Print the data that follows without changing a single word.

Given information:
<<<<
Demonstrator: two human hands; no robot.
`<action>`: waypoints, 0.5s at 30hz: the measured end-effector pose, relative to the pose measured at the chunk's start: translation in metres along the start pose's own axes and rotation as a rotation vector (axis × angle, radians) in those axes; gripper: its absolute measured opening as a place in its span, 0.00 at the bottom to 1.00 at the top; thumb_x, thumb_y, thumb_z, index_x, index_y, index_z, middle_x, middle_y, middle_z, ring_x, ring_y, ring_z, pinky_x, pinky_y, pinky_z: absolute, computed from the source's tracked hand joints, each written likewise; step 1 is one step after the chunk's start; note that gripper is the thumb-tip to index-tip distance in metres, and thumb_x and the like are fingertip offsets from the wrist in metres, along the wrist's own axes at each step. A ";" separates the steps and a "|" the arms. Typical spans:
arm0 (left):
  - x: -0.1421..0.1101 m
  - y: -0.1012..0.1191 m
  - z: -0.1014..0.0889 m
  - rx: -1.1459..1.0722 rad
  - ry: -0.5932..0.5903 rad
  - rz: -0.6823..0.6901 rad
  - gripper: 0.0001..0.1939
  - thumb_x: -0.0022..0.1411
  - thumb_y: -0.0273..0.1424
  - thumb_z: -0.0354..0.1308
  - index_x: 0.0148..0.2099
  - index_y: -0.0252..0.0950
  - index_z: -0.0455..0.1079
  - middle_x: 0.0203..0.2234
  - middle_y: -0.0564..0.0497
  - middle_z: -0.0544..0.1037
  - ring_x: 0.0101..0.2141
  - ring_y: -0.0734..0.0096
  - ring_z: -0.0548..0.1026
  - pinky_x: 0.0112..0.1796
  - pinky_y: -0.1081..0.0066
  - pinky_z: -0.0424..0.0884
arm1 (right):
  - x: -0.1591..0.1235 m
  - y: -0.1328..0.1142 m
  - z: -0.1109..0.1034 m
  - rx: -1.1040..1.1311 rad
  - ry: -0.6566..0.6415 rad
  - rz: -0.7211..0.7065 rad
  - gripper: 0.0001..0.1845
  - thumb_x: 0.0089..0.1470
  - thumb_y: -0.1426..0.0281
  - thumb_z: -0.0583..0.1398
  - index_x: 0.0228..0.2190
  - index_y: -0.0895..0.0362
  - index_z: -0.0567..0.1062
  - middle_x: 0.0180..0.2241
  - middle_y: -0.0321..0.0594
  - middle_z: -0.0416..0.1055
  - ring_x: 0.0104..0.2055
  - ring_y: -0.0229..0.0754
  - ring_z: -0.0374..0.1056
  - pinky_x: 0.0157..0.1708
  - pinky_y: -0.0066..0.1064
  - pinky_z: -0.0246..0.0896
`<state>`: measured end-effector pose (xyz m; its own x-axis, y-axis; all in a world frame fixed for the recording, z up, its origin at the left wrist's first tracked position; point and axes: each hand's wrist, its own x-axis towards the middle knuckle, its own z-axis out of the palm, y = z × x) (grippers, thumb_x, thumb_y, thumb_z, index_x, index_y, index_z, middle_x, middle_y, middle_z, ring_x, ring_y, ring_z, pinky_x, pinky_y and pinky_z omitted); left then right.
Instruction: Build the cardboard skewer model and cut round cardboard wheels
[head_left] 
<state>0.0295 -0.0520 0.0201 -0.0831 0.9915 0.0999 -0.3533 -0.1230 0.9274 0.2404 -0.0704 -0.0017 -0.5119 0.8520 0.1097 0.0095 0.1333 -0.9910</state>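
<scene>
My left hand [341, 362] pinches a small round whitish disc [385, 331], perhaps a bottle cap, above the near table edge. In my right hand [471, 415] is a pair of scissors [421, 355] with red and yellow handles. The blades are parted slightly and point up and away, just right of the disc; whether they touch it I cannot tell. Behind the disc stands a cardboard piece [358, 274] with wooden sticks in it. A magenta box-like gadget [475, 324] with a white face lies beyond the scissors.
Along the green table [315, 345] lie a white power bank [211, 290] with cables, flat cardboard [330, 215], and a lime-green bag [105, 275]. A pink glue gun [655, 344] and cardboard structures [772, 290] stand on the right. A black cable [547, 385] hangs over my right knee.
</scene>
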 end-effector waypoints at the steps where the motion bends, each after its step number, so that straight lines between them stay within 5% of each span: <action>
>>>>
Answer to this task:
Demonstrator: two human hands; no robot.
`<action>`: waypoints, 0.5s at 30hz: the measured end-effector pose, relative to the pose measured at the chunk's start: translation in metres along the start pose's own axes and rotation as a rotation vector (axis × angle, radians) in those axes; gripper: its absolute measured opening as a place in its span, 0.00 at the bottom to 1.00 at the top; thumb_x, thumb_y, thumb_z, index_x, index_y, index_z, middle_x, middle_y, middle_z, ring_x, ring_y, ring_z, pinky_x, pinky_y, pinky_z: absolute, computed from the source's tracked hand joints, each written likewise; step 1 is one step after the chunk's start; note that gripper is the thumb-tip to index-tip distance in metres, and thumb_x and the like are fingertip offsets from the wrist in metres, along the wrist's own axes at each step. A ";" separates the steps and a "|" the arms. Typical spans:
arm0 (left):
  - x: -0.1421..0.1101 m
  - y: -0.1012..0.1191 m
  - z: -0.1014..0.0889 m
  - rx: -1.1459..1.0722 rad
  - ry: -0.5932..0.5903 rad
  - rz: -0.6823..0.6901 rad
  - gripper: 0.0001..0.1939
  - thumb_x: -0.0022..0.1411
  - thumb_y: -0.0273..0.1424
  - thumb_z: -0.0354..0.1308
  - index_x: 0.0148..0.2099
  - index_y: -0.0252..0.0950
  - index_z: -0.0455..0.1079
  - middle_x: 0.0203..0.2234
  - middle_y: -0.0564..0.0497
  - middle_z: -0.0544..0.1037
  - ring_x: 0.0101..0.2141
  - ring_y: -0.0734..0.0096
  - ring_z: -0.0548..0.1026
  - pinky_x: 0.0112..0.1796
  - pinky_y: -0.1081..0.0066
  - pinky_z: -0.0424..0.0884
arm1 (right):
  - x: -0.1591..0.1235 m
  - y: -0.1328..0.1142 m
  - z: -0.1109..0.1034 m
  - rx: -1.1040..1.1311 rad
  - ry: -0.6566..0.6415 rad
  - rz: -0.7211..0.7065 rad
  - gripper: 0.0001..0.1845
  - thumb_x: 0.0089..0.1470
  - thumb_y: -0.1426..0.0281
  - thumb_z: -0.0583..0.1398
  - index_x: 0.0228..0.2190
  - index_y: -0.0895..0.0362
  - index_z: -0.0567..0.1062
  - middle_x: 0.0180..0.2241
  - middle_y: -0.0321..0.0594
  - middle_z: -0.0416..0.1055
  - ring_x: 0.0104..0.2055
  - ring_y: -0.0229..0.0754
  - ring_z: -0.0374..0.1056
  - pinky_x: 0.0157..0.1708
  - pinky_y: -0.0066..0.1064
  - pinky_z: -0.0246..0.0896
`<state>`: measured end-effector pose (xyz m; its own x-axis, y-axis; all in a world frame fixed for the recording, z up, its origin at the left wrist's first tracked position; point and axes: each hand's wrist, its own x-axis towards the middle knuckle, its own z-axis out of the palm, y = z × x) (grippers, thumb_x, thumb_y, thumb_z, index_x, index_y, index_z, middle_x, middle_y, middle_z, ring_x, ring_y, ring_z, pinky_x, pinky_y and pinky_z omitted); left then right.
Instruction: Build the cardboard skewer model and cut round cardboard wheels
[head_left] 
<state>0.0295 -0.0520 0.0201 -0.0831 0.9915 0.0999 -0.3533 -0.1230 0.9274 0.2404 -0.0704 -0.0017 -0.5119 0.8520 0.1097 0.0095 0.1333 -0.9910</state>
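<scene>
My left hand [341, 362] pinches a small round whitish disc [385, 331], perhaps a bottle cap, above the near table edge. In my right hand [471, 415] is a pair of scissors [421, 355] with red and yellow handles. The blades are parted slightly and point up and away, just right of the disc; whether they touch it I cannot tell. Behind the disc stands a cardboard piece [358, 274] with wooden sticks in it. A magenta box-like gadget [475, 324] with a white face lies beyond the scissors.
Along the green table [315, 345] lie a white power bank [211, 290] with cables, flat cardboard [330, 215], and a lime-green bag [105, 275]. A pink glue gun [655, 344] and cardboard structures [772, 290] stand on the right. A black cable [547, 385] hangs over my right knee.
</scene>
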 end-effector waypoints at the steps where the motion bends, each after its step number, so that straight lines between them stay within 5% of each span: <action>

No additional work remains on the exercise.